Call Sign: Victor-Kilo-Yankee-November
HMAS Otway (S 59)
HMAS Otway (S 59) was an Oberon-class submarine of the Royal Australian Navy (RAN). One of the first four Oberon-class boats ordered for the RAN, Otway was built in Scotland during the mid-1960s, and commissioned into naval service in 1968. The submarine was decommissioned in 1994. The submarine's upper casing, fin, and stern are preserved at Holbrook, New South Wales.
Otway arrived in Australian waters in September 1968 after sailing from the United Kingdom via ports in Africa. During this voyage, the boat became the first RAN vessel to visit Ghana, and the first RAN submarine to round the Cape of Good Hope.
On 10 January 1969, the submarine escorted HMS Trump, the last submarine of the Royal Navy's Australia-based 4th Submarine Squadron out of Sydney Harbour.
During 1970, the submarine visited New Zealand and was involved in training exercises in the Indian Ocean.
In March and April 1971, Otway participated in SEATO Exercise Subok. On 26 August 1971, Otway's fin was struck by a dummy helicopter-dropped torpedo during training exercises in Jervis Bay. There was only superficial damage to the submarine, which was quickly repaired. On 1 September, the fin was damaged again when a periscope mast was hit by a whale: repairs were completed in Sydney that day. In October, the submarine visited Brisbane for Navy Week, but was forced to sail on short notice and with only two-thirds of her personnel to locate and rescue the crew of the ketch One and All, which had run aground on Middleton Reef.
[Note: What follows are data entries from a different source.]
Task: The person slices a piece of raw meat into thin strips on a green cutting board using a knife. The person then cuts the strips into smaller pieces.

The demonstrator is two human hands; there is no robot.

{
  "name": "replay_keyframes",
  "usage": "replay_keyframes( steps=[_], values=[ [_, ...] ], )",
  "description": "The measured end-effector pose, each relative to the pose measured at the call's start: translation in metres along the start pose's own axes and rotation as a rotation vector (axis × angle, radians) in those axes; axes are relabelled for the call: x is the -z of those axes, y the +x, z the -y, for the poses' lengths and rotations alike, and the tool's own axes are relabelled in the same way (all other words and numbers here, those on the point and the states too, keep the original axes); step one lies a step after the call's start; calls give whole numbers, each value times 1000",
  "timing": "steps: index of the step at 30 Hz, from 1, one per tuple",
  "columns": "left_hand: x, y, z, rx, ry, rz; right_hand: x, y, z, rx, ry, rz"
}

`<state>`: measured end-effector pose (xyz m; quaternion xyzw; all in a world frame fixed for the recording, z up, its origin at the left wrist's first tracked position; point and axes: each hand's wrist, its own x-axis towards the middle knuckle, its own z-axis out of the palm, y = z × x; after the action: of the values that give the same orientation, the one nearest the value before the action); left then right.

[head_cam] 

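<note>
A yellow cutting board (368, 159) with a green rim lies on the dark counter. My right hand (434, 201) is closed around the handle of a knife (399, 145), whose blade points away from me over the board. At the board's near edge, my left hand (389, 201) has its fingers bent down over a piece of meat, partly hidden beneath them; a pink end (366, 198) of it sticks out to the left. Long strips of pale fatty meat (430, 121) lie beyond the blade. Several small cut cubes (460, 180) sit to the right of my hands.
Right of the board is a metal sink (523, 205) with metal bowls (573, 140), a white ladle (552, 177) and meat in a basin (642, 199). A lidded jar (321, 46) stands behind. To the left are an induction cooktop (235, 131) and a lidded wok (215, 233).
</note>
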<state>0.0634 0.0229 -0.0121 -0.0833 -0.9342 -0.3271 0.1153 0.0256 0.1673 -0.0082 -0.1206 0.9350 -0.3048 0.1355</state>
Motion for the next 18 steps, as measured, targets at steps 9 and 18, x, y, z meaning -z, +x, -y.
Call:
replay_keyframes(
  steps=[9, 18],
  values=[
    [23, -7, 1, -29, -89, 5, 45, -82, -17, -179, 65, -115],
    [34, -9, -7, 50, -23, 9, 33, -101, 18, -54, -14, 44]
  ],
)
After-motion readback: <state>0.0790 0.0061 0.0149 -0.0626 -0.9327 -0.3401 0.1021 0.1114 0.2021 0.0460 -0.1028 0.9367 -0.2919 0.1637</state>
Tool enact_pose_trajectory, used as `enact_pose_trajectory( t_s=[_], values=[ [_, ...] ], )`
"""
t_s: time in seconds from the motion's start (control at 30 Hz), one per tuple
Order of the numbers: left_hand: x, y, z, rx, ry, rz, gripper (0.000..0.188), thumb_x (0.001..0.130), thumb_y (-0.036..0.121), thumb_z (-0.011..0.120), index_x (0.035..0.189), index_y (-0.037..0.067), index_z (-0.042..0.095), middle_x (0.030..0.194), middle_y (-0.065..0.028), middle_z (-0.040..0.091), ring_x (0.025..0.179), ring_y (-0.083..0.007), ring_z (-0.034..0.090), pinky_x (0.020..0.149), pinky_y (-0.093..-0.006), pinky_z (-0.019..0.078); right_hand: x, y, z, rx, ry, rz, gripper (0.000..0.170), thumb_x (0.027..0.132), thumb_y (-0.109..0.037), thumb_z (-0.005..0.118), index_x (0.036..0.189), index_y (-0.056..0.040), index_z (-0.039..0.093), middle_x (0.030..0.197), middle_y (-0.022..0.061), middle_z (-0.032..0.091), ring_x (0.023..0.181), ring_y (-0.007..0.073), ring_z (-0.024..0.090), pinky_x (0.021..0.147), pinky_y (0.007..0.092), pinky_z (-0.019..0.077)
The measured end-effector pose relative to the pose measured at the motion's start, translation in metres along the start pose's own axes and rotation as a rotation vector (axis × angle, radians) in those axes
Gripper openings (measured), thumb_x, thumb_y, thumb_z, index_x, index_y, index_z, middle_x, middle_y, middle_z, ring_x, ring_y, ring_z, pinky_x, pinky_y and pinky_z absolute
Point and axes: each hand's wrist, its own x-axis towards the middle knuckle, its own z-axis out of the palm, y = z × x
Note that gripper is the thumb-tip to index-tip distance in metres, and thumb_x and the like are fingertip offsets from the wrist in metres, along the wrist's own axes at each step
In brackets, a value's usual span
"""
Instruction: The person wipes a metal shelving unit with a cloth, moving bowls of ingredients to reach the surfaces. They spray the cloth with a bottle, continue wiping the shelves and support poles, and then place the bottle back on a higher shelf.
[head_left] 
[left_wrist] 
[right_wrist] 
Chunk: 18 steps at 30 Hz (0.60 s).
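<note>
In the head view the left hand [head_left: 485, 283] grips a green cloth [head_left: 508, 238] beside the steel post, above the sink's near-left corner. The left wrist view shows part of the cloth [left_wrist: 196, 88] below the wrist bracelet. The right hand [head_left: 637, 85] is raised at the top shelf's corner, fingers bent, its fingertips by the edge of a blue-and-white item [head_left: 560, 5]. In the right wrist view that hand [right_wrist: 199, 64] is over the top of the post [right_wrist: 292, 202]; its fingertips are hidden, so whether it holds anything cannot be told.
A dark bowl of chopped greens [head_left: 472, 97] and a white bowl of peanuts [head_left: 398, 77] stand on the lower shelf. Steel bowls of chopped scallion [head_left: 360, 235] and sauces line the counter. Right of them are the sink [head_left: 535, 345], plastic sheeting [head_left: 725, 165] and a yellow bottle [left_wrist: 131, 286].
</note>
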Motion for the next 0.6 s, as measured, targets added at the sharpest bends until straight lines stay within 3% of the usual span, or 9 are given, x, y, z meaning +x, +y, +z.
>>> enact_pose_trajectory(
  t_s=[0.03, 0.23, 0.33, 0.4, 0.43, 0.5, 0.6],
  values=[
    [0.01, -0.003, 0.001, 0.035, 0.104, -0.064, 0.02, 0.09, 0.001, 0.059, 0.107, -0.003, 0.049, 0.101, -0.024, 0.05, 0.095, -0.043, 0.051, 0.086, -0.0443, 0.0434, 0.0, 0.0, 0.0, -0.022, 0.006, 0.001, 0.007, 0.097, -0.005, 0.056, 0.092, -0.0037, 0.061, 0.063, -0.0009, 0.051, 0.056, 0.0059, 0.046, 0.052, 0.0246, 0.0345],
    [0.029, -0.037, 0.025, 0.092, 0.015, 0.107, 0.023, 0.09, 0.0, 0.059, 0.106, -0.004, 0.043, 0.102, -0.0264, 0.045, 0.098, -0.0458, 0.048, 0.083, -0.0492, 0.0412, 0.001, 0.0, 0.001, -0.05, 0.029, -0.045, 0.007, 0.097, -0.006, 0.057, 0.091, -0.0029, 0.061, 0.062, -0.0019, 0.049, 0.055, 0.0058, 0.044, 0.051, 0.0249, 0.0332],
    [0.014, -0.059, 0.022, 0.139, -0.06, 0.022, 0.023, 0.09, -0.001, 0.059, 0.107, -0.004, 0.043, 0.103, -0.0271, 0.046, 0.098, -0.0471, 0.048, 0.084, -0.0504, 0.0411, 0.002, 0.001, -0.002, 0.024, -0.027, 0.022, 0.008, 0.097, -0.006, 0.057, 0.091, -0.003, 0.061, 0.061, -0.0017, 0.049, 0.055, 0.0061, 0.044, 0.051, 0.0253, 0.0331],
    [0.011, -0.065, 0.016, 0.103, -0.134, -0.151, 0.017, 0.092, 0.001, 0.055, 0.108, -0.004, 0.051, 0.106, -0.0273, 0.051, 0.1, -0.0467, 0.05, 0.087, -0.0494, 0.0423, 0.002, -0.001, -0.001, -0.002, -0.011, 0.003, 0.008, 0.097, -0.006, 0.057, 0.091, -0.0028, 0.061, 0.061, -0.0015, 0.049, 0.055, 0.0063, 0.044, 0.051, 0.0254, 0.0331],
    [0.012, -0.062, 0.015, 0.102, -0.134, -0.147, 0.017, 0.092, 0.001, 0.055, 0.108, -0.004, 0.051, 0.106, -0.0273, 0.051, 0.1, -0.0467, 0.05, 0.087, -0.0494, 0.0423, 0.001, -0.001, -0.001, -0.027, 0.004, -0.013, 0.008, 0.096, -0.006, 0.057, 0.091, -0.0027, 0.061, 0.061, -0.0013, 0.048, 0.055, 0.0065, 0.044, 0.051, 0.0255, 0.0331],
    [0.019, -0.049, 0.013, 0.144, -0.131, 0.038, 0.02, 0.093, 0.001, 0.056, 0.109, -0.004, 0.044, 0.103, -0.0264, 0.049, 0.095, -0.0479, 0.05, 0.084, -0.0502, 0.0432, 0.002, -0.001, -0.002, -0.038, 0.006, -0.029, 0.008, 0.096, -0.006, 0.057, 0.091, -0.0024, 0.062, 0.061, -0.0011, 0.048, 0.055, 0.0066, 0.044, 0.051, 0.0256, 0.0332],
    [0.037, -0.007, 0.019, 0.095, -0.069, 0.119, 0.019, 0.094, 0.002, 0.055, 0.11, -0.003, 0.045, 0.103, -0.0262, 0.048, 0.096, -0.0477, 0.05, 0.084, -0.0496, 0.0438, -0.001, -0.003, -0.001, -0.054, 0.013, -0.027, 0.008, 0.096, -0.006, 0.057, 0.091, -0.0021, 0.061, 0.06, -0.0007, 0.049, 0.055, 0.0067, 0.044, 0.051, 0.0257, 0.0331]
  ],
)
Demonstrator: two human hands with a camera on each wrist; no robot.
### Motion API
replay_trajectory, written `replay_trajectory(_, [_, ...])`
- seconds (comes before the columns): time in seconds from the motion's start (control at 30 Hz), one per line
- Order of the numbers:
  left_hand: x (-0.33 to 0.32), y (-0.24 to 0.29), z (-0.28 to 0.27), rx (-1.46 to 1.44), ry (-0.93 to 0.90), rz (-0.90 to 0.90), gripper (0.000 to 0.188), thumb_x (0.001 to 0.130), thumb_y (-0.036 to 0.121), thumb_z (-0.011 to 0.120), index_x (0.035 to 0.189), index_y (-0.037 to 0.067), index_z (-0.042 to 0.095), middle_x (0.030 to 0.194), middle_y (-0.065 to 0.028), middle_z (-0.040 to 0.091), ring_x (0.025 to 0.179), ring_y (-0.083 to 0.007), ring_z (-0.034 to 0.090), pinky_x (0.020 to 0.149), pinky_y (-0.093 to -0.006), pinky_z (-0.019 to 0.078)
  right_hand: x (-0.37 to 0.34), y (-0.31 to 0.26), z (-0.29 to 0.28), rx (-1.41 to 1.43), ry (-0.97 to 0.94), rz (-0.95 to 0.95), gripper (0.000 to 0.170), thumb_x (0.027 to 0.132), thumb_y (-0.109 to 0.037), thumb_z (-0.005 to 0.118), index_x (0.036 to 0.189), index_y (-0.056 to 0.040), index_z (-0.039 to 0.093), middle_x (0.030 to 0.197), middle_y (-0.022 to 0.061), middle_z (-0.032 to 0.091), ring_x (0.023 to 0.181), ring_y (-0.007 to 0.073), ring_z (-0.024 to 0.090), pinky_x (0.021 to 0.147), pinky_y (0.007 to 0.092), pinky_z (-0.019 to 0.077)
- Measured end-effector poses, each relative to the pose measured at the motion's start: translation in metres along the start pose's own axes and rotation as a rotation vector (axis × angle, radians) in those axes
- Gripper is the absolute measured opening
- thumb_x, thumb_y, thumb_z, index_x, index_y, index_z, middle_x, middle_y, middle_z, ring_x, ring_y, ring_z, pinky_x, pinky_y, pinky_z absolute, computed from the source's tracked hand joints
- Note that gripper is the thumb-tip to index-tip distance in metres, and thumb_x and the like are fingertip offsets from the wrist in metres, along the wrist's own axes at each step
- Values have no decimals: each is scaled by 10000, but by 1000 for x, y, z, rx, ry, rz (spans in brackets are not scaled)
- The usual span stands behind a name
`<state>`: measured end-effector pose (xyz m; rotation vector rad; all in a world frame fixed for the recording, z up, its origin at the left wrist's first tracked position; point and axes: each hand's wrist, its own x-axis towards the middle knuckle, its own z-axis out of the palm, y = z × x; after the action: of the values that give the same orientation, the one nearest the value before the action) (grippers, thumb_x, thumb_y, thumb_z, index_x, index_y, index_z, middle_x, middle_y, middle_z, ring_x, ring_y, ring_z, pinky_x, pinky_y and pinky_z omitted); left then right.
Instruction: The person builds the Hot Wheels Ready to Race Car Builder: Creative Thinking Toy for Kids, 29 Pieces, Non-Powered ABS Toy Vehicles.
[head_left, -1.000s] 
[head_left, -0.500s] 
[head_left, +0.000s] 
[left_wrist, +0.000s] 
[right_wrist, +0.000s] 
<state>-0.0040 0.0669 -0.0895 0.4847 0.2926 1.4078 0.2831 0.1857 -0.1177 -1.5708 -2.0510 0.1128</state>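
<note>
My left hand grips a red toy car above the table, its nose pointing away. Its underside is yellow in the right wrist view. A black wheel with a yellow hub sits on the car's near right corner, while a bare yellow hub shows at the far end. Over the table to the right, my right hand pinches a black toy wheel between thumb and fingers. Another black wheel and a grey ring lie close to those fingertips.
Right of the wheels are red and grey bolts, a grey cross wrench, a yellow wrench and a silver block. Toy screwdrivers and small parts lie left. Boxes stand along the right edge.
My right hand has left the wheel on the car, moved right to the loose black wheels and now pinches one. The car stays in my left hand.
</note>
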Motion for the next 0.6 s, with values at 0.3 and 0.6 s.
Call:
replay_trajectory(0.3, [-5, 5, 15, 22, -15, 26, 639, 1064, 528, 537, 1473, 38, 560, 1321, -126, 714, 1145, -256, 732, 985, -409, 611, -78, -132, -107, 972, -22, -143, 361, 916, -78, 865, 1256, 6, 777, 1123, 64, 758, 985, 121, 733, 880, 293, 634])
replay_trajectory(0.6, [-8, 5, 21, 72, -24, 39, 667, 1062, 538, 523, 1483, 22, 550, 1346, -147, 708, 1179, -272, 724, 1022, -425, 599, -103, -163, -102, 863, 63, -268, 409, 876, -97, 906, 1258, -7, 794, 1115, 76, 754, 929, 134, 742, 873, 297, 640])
HMAS Otway paid off on 17 February 1994. The submarine's fin was donated to the town of Holbrook, New South Wales, an inland community with strong ties to submarines since World War I, when the town was renamed after British submariner and Victoria Cross recipient Norman Douglas Holbrook. The community decided to tender for the purchase of the rest of the submarine, but despite fundraising efforts and a large donation from Holbrook's widow, the town did not win the tender. The submarine was sold to Sims Metal for scrapping in November 1995. Undeterred, the working group created for the tendering process instead used the money raised to buy the upper section of the casing - everything above the waterline when surfaced - plus the submarine's tail section, from Sims Metal.
The casing was sectioned, transported down the Hume Highway on semi-trailers, then reassembled on site with the help of unemployed trainees on a work for the dole scheme. Otway was dedicated as a submarine memorial on 7 June 1997. The Holbrook Submarine Museum was later established nearby.
In 2013, the fin was fitted with periscopes and masts of the type fitted to Otway while in service.